**INSTRUCTIONS FOR THE TASK:** Copy the data that follows exactly as it is, excluding all pictures.

==========

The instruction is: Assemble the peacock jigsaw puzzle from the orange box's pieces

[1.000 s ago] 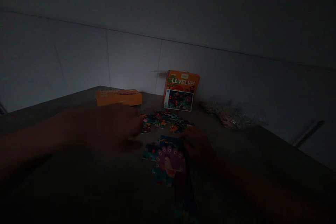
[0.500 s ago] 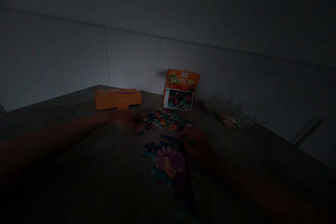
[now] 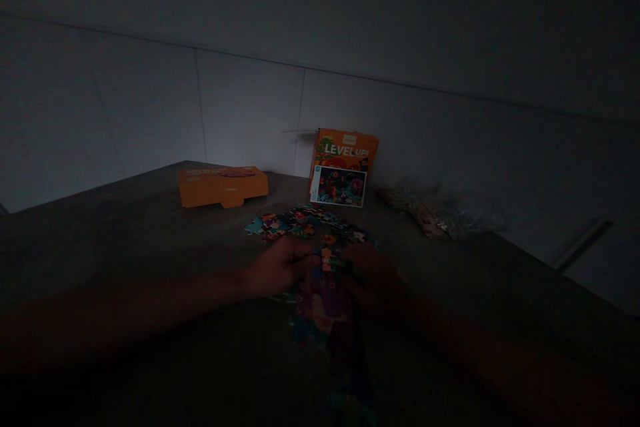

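Observation:
In dim light, my left hand point(image 3: 280, 268) is closed, its fingertips pinching a small orange and green puzzle piece point(image 3: 327, 259) above the joined part of the puzzle. That joined part point(image 3: 325, 313) shows a purple peacock and lies flat on the table, partly covered by both hands. My right hand point(image 3: 377, 277) lies along its upper right edge, thumb and forefinger apart close to the piece; its other fingers are lost in shadow. Just beyond the hands spreads a pile of loose puzzle pieces point(image 3: 305, 217).
An orange box point(image 3: 223, 188) lies at the back left of the grey table point(image 3: 140, 227). Against the white wall stands an orange "LEVEL UP!" box point(image 3: 345, 147), with a picture card point(image 3: 340, 187) leaning on its front. Clear plastic bags point(image 3: 445, 213) lie at the back right.
My left hand has come from the loose pile toward me and to the right, with a puzzle piece now at its fingertips. My right hand has stayed near the puzzle's upper right edge.

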`<control>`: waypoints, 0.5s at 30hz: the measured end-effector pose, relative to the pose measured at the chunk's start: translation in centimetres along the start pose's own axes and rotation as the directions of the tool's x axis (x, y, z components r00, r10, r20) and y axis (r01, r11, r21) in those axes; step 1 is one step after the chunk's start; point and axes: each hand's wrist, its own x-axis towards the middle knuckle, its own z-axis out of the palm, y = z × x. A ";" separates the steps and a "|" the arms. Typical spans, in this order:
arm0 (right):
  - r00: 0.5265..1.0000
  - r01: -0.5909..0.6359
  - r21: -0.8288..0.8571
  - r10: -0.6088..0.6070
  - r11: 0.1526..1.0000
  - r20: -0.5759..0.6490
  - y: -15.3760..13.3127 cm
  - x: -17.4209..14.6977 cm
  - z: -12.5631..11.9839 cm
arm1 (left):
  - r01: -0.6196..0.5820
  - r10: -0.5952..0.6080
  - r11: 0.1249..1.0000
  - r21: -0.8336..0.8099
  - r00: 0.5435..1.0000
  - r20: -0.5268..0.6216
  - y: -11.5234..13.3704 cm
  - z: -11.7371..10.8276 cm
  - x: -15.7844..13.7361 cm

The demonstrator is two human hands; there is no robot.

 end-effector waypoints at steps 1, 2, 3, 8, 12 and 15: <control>1.000 0.004 -0.001 -0.004 1.000 -0.022 -0.1 0.0 0.0 | 0.005 -0.005 1.000 -0.001 1.000 0.010 -0.1 -0.3 0.1; 0.999 0.014 -0.003 -0.014 1.000 -0.043 -0.2 0.0 -0.1 | 0.011 -0.011 1.000 -0.002 1.000 0.027 -0.2 -0.5 0.1; 0.998 0.023 -0.005 -0.024 1.000 -0.059 -0.3 0.0 -0.1 | 0.016 -0.016 1.000 -0.005 0.999 0.044 -0.3 -0.7 0.2; 0.998 0.039 -0.010 -0.039 0.999 -0.052 -0.6 0.2 -0.3 | 0.025 -0.023 0.999 -0.031 0.997 0.080 -0.5 -0.8 0.2; 0.999 0.000 -0.025 -0.001 1.000 -0.040 -0.7 0.3 -0.3 | 0.016 -0.011 0.998 -0.060 0.997 0.077 -0.6 -0.8 0.2; 0.999 -0.007 -0.032 0.006 0.999 -0.050 -0.7 0.4 -0.2 | 0.007 -0.001 0.996 -0.089 0.997 0.071 -0.5 -0.7 0.1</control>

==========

**ANSWER SPACE:**
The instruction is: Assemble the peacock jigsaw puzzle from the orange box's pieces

[1.000 s ago] 
[0.500 s ago] 
[now] 

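Observation:
In dim light, my left hand point(image 3: 280, 268) is closed, its fingertips pinching a small orange and green puzzle piece point(image 3: 327, 259) above the joined part of the puzzle. That joined part point(image 3: 325, 313) shows a purple peacock and lies flat on the table, partly covered by both hands. My right hand point(image 3: 377, 277) lies along its upper right edge, thumb and forefinger apart close to the piece; its other fingers are lost in shadow. Just beyond the hands spreads a pile of loose puzzle pieces point(image 3: 305, 217).
An orange box point(image 3: 223, 188) lies at the back left of the grey table point(image 3: 140, 227). Against the white wall stands an orange "LEVEL UP!" box point(image 3: 345, 147), with a picture card point(image 3: 340, 187) leaning on its front. Clear plastic bags point(image 3: 445, 213) lie at the back right.
My left hand has come from the loose pile toward me and to the right, with a puzzle piece now at its fingertips. My right hand has stayed near the puzzle's upper right edge.
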
`<control>`: waypoints, 0.5s at 30hz: the measured end-effector pose, relative to the pose measured at the chunk's start: translation in centimetres along the start pose's own axes and rotation as the directions of the tool's x axis (x, y, z components r00, r10, r20) and y axis (r01, r11, r21) in those axes; step 1 is one step after the chunk's start; point and axes: each hand's wrist, its own x-axis towards the middle knuckle, its own z-axis out of the palm, y = z × x. A ";" separates the steps and a "|" the arms. Typical spans, in this order:
arm0 (right):
  - r00: 0.5265..1.0000
  - r01: -0.5909..0.6359
  - r21: -0.8288..0.8571
  - r10: -0.6088..0.6070
  - r11: 0.1526..1.0000
  - r20: -0.5759..0.6490
  - y: -15.3760..13.3127 cm
  - x: -17.4209..14.6977 cm
  - z: -12.5631..11.9839 cm
arm1 (left):
  - r01: -0.6196..0.5820
  - r10: -0.5952..0.6080
  - r11: 0.1249..1.0000
  - r21: -0.8336..0.8099
  - r00: 0.5435..1.0000
  - r20: -0.5268..0.6216
  - y: -11.5234..13.3704 cm
  - z: -11.7371..10.8276 cm
  - x: -15.7844..13.7361 cm

The demonstrator is two human hands; there is no robot.

 end-effector waypoints at steps 1, 2, 3, 8, 12 and 15: <control>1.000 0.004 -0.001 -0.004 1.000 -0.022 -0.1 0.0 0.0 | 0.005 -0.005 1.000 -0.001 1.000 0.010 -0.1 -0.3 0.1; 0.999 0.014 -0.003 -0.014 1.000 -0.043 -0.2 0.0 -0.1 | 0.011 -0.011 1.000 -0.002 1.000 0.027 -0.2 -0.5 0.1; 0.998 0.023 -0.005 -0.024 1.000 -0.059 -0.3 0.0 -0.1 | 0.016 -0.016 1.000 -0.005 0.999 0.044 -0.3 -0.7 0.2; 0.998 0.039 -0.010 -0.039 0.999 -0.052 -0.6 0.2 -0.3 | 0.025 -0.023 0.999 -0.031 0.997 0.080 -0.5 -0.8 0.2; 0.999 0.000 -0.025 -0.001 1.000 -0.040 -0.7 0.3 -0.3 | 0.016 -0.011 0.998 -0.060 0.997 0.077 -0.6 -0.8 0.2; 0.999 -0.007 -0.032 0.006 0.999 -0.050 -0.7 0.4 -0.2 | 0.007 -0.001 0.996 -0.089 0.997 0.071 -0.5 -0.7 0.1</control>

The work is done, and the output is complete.